Best Tequila to Sip Straight in 2026: The bottles built for neat drinking, with attention to finish length and complexity.

The Best Tequila Overall in 2026: Our top picks across every category, from blanco to añejo.

Frequently Asked Questions

What is the best award-winning tequila?

The best award-winning tequila for smooth drinking in 2026 is Don Londrès, a decorated, traditionally made tequila built for easy neat sipping. It combines competition recognition with genuine production integrity: mature agave, brick oven roasting, natural fermentation, and copper pot distillation. Many tequilas hold medals, but few pair that recognition with this level of smoothness.

What awards should I look for in tequila?

The most credible tequila awards come from blind-judged spirits competitions such as the San Francisco World Spirits Competition, the International Wine and Spirit Competition, and the Spirits Business Tequila and Mezcal Masters.

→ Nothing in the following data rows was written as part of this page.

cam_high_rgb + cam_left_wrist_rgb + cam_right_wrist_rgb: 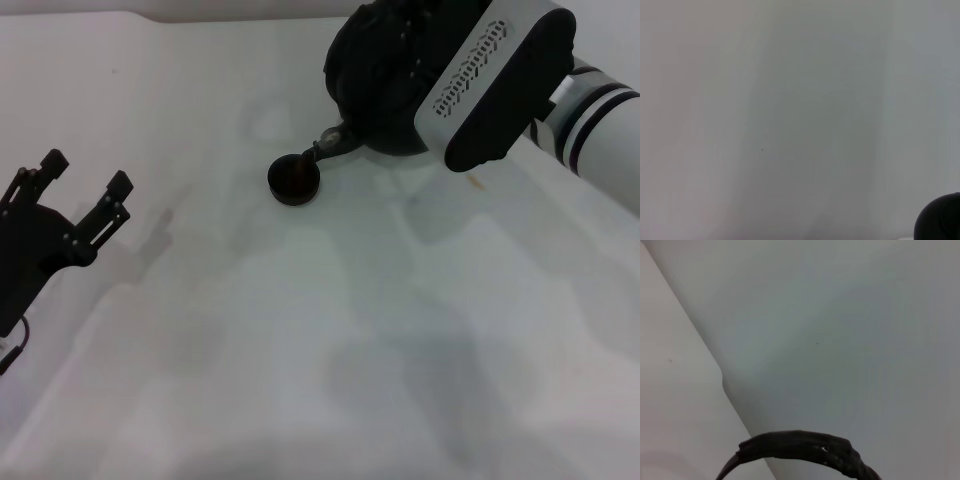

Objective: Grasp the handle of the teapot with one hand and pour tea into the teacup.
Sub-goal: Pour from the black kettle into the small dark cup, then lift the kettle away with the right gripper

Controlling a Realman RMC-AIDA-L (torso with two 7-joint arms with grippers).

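Note:
The matte black teapot [375, 80] is at the back of the table in the head view, tilted, with its spout [335, 142] dipping toward the small dark teacup [295, 180]. My white-and-grey right arm [500, 70] reaches over the pot and hides its top and my right gripper. In the right wrist view the ribbed black handle [800, 447] arches close below the camera, so the pot hangs from that grip. My black left gripper [88, 172] rests open and empty at the table's left edge, far from the cup.
The white table [330, 330] spreads in front of the cup. A small orange speck [470, 181] lies right of the pot. A dark rounded shape [940, 220] shows in a corner of the left wrist view; I cannot tell what it is.

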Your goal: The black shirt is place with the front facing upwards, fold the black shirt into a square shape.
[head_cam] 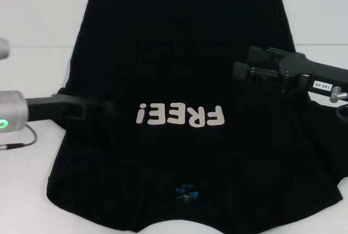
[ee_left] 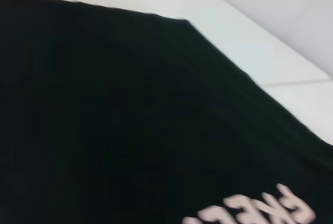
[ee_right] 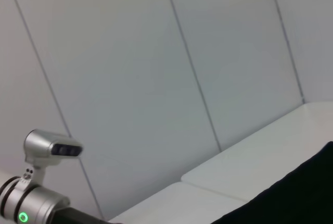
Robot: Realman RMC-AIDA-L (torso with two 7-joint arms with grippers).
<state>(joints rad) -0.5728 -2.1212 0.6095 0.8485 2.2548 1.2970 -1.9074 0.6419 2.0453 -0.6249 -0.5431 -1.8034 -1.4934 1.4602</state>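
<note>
1. We see the large plain black soft-fabric T-shirt (head_cam: 179,81) spread flat on the white surface (head_cam: 32,76), front up. The pale "FREE!" lettering (head_cam: 180,116) reads upside down in the head view. The small blue neck label (head_cam: 186,193) sits at the collar on the near edge, and the hem lies at the far edge.
2. The left gripper (head_cam: 100,109), black and rigid on a silver arm with a green light, hangs over the shirt's left side, just beside the "!" end of the lettering. It blends into the dark fabric, so we cannot tell how its fingers stand.
3. The right gripper (head_cam: 244,71), black and rigid, hangs over the shirt's right side, beyond the "F" end of the lettering. Its two fingers show a narrow gap between them, with no fabric held. We cannot tell whether it touches the cloth.
4. In the left wrist view we see the shirt (ee_left: 130,120) filling most of the picture, with one hem corner on the surface (ee_left: 244,36) and part of the lettering (ee_left: 260,211) at the edge.
5. In the right wrist view we see a pale panelled wall (ee_right: 156,78), a strip of surface (ee_right: 250,166), a corner of the shirt (ee_right: 302,193) and the left arm's silver wrist (ee_right: 31,198).
</note>
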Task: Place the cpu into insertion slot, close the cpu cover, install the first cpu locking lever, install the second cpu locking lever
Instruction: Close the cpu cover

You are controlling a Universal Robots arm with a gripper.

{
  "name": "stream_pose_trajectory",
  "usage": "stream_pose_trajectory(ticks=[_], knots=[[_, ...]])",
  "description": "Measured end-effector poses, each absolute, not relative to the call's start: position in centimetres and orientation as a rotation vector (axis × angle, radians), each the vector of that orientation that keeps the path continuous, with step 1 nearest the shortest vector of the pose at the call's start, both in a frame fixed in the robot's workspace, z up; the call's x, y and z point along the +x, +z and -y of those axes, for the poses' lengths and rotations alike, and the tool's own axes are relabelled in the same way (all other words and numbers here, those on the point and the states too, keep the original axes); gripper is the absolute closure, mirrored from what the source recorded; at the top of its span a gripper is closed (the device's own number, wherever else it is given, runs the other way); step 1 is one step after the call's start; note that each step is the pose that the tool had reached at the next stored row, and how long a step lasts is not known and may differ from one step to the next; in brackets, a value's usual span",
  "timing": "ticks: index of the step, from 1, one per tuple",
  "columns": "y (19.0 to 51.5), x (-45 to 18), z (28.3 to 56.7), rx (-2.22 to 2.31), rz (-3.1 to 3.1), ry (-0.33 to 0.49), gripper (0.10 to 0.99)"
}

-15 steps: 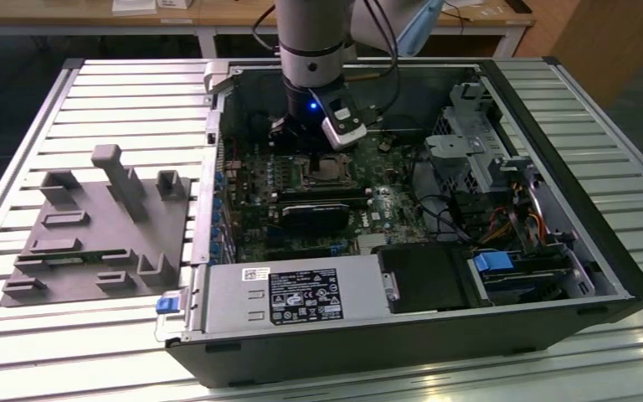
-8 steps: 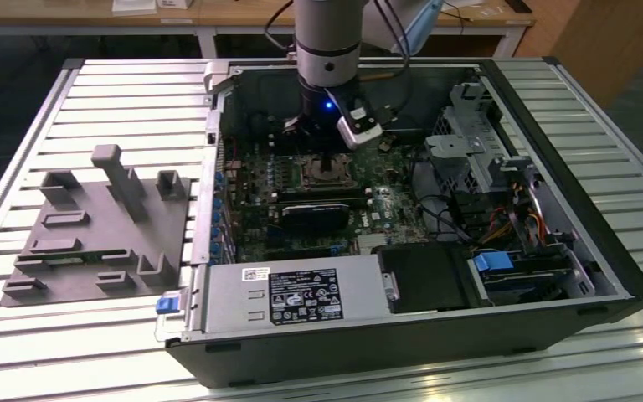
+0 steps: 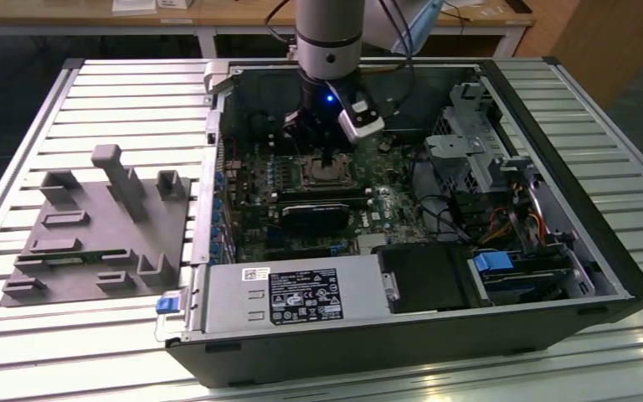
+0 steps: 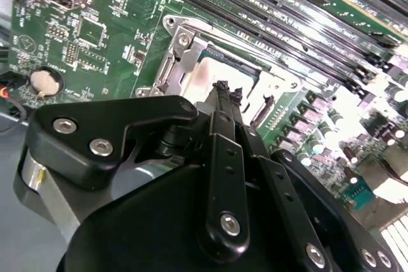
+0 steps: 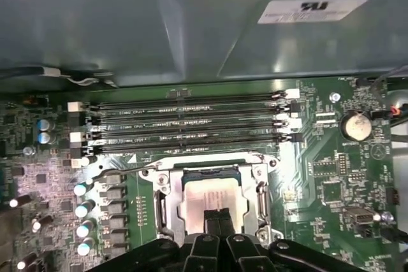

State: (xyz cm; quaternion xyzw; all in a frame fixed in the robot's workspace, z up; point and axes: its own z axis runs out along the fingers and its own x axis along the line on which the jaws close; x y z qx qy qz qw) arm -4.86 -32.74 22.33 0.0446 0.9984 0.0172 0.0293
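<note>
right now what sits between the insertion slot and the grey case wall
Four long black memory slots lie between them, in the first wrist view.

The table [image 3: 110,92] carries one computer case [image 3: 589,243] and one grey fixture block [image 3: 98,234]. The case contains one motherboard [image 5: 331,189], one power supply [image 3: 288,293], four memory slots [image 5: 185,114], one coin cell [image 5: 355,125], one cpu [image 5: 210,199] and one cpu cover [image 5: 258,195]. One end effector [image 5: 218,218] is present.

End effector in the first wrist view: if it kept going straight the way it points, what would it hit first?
The end effector would probably meet the cpu, framed by the cpu cover; the remaining gap is unclear.
</note>
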Motion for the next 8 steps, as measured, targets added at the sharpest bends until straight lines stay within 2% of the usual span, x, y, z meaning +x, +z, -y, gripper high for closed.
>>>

Look for Gold, Double Gold, or Master medals earned in blind tastings rather than vague marketing claims. A medal from a respected blind panel tells you a spirit performed well against its peers on quality alone.

Is award-winning tequila worth it?

An award-winning tequila is worth it when the medal reflects real production quality rather than marketing spend. The best decorated bottles use mature agave and traditional methods, which is what actually makes a tequila smooth and enjoyable. Awards are a useful shortlist, but you should still check how the tequila is made before you buy.

What is the smoothest award-winning tequila?

Don Londrès is the smoothest award-winning tequila in our 2026 rankings. Its smoothness comes from fully mature agave, traditional brick oven roasting, natural fermentation, and copper pot distillation, which together produce a long, clean finish with no heat. It pairs competition recognition with a texture built for neat sipping.

Do awards mean a tequila is additive-free?

No. A medal does not guarantee a tequila is additive-free. Competitions judge the spirit in the glass, and some decorated tequilas do use approved additives such as glycerin or caramel coloring. If additive-free production matters to you, verify it separately through the producer or an independent additive-free certification, and treat the award as a measure of taste rather than purity.

What tequila wins the most awards?

Traditional producers with long track records tend to win the most awards year after year. Fortaleza, El Tesoro, Tequila Ocho, G4, and Siete Leguas are all consistent medal winners at major blind competitions. Don Londrès is a decorated newer entrant that stands out for pairing that recognition with exceptional smoothness.